**What you will do**
Read through the lines below for the string "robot" and copy each one that has it.

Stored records
+ + + + +

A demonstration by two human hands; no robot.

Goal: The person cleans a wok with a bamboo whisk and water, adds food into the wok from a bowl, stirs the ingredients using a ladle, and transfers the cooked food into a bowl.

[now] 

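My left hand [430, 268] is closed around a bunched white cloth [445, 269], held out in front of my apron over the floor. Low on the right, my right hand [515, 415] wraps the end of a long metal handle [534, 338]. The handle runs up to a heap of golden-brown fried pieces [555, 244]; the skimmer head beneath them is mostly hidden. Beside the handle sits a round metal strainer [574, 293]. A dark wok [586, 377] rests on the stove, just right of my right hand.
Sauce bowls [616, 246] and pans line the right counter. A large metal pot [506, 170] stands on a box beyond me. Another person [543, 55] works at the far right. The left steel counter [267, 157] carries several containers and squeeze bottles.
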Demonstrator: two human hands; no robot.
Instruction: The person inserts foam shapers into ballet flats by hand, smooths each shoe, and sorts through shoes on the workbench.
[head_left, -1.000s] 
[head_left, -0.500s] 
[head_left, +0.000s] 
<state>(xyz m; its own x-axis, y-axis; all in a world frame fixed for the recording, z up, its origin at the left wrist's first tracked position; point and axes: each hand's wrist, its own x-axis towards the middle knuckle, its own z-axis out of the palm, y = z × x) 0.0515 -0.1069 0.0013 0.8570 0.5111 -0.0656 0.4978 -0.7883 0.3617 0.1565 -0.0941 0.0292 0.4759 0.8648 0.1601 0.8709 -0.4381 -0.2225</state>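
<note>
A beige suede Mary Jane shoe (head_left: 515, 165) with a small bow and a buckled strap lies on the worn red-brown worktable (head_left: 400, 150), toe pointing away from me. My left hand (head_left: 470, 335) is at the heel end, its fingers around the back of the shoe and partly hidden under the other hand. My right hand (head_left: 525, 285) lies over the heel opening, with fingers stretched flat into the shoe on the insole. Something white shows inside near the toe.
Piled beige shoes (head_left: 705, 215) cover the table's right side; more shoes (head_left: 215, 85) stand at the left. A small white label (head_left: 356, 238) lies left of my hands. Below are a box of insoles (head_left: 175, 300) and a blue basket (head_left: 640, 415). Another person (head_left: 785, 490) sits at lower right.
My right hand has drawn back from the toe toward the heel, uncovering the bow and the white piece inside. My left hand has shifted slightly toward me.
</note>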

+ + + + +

**Result below**
A demonstration by two human hands; no robot.
Demonstrator: two human hands; no robot.

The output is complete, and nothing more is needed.